It’s all fun and games until someone loses an eye. Or, in reality, a client, an analyst’s support, or your credibility from getting your social media account hacked. And then, HR calls you about your social media governance.

Many brands govern their social media program with documented strategy and policy. And, there are many more brands who don’t govern at all. They write passwords on stickies. They don’t write down their content marketing plan. They make their CEOs and HR execs cringe with their poor writing skills.

Since clients, analysts, and the press use social media to check in on the pulse of the company, unprofessional and unskilled social media management will hurt a brand, beyond belief. All of a sudden, that ‘free’ marketing channel costs you a lot. Your well-intended missteps cannot be taken back or untweeted.

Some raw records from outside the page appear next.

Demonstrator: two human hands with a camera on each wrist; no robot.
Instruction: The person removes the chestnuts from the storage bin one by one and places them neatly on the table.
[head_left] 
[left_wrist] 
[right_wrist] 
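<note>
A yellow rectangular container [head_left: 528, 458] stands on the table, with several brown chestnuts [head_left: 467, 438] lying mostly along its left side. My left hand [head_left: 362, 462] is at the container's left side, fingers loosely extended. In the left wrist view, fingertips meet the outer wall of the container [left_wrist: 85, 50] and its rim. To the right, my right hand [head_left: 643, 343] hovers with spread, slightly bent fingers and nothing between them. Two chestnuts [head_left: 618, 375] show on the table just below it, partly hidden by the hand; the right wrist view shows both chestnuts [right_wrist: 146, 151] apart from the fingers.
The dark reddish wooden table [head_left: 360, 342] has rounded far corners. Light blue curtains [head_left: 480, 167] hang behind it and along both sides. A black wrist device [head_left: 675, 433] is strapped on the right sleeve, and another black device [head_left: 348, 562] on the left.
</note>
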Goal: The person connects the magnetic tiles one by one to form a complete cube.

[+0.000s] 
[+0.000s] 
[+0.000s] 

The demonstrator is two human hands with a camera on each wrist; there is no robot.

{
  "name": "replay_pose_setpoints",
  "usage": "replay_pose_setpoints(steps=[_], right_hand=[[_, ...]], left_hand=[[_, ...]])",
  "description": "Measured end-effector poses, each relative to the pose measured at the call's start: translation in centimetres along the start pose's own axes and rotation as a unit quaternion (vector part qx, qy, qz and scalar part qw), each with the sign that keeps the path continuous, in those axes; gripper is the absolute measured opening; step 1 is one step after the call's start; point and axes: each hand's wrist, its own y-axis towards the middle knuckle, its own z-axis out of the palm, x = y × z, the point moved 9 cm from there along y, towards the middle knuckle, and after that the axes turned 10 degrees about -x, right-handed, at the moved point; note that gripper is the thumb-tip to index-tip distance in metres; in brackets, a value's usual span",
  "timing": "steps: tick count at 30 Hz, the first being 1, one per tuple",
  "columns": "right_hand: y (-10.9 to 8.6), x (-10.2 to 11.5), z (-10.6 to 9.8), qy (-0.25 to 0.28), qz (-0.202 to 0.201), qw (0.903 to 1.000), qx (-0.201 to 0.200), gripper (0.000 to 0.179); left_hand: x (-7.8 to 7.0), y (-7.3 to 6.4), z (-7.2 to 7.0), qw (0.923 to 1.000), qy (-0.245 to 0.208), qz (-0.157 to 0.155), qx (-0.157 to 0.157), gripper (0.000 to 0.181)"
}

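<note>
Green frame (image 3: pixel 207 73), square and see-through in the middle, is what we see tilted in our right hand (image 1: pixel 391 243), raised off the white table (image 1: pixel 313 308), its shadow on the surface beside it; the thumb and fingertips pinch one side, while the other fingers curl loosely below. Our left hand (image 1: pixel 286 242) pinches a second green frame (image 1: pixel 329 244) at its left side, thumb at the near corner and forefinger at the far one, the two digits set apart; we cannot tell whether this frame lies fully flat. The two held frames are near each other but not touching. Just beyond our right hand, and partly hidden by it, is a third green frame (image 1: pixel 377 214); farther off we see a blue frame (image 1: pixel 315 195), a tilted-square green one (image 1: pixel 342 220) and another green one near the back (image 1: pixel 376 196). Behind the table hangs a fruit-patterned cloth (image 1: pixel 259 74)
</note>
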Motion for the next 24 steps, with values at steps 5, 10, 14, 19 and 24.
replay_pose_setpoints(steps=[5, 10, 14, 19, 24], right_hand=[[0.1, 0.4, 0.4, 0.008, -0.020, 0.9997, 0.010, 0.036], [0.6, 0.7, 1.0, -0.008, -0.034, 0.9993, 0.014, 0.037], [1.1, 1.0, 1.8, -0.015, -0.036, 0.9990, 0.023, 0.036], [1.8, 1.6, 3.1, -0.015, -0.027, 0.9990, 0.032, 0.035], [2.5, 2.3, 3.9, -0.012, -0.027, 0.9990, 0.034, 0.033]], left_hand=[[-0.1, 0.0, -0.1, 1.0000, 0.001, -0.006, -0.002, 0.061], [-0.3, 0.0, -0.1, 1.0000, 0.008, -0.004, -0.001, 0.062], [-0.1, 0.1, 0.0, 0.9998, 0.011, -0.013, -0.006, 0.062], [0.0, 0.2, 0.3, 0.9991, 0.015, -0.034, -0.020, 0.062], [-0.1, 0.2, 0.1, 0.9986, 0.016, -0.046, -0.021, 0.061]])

3 Social Media Governance Statistics That Are a Dangerous Combination for Your Brand

  • Ad Week reports 47% of employees will use social networks at some point to connect with customers—which sets up a slew of problems if their skill set does not match their passion.
  • Pew Research Center reports 73% of companies don’t have an official social media policy—which is an operating manual to address unapproved social media channels, interacting with the press, and developing brand-approved messaging.
  • A MARTECH Advisor post cites a lack of knowledge and training is the #1 challenge keeping marketers from achieving their customer engagement goals4r—indicating that many digital marketers are undereducated with using social media.

How do you avoid losing your focus on the right things to do with your content marketing and social media? Focus on what happens when you lack the skill or understanding of running a social media program. Then hire a professional to develop an end-to-end governance and content marketing strategy. Here are just a few things that can happen to any Fortune 500 brand or small business with no social media policy.

17 Ways To Poke Your Eye Out With Social Media

  1. No one retweets or shares your post, suggesting your brand is not engaging.
  2. You go viral for the wrong reason, and you become ensconced in a PR debacle.
  3. You get hacked and don’t have a plan to remedy the off-color posts from your channel.
  4. No one clicks on your post and your social media is not driving business impact.
  5. You begin to lose followers, while all of your competitors are gaining followers.
  6. You forgot your social media channel password and need to take down a post at midnight.
  7. You can explain your ROI to leadership and your program funding gets cut.
  8. You don’t have enough content to use on your channels and all you do is send promotional messaging that falls on deaf ears.
  9. You use copyrighted material and you get sued.
  10. Your post has a typo and you sell content services.
  11. A customer clicks a post that links to a 404 page and you are in the business of selling customer experience.
  12. An employee mistakenly shares a personal post and it’s a little too personal.
  13. You don’t know what you’re measuring. You can’t manage what you don’t measure, right?
  14. An analyst calls out your company for amateurish posts and your stock price drops.
  15. A $500k potential client question posted on your channel goes unanswered and you get blamed for not responding.
  16. Someone responds to your post with a bad comment and you don’t know what to do.
  17. You share customer-sensitive content and you lose your client.

Do you have a few more instances that you can share about your personal experience? If so, please share below.

Remember, creating and executing a content marketing and social media strategy is not fun and games—especially when you get your metaphoric eye poked out.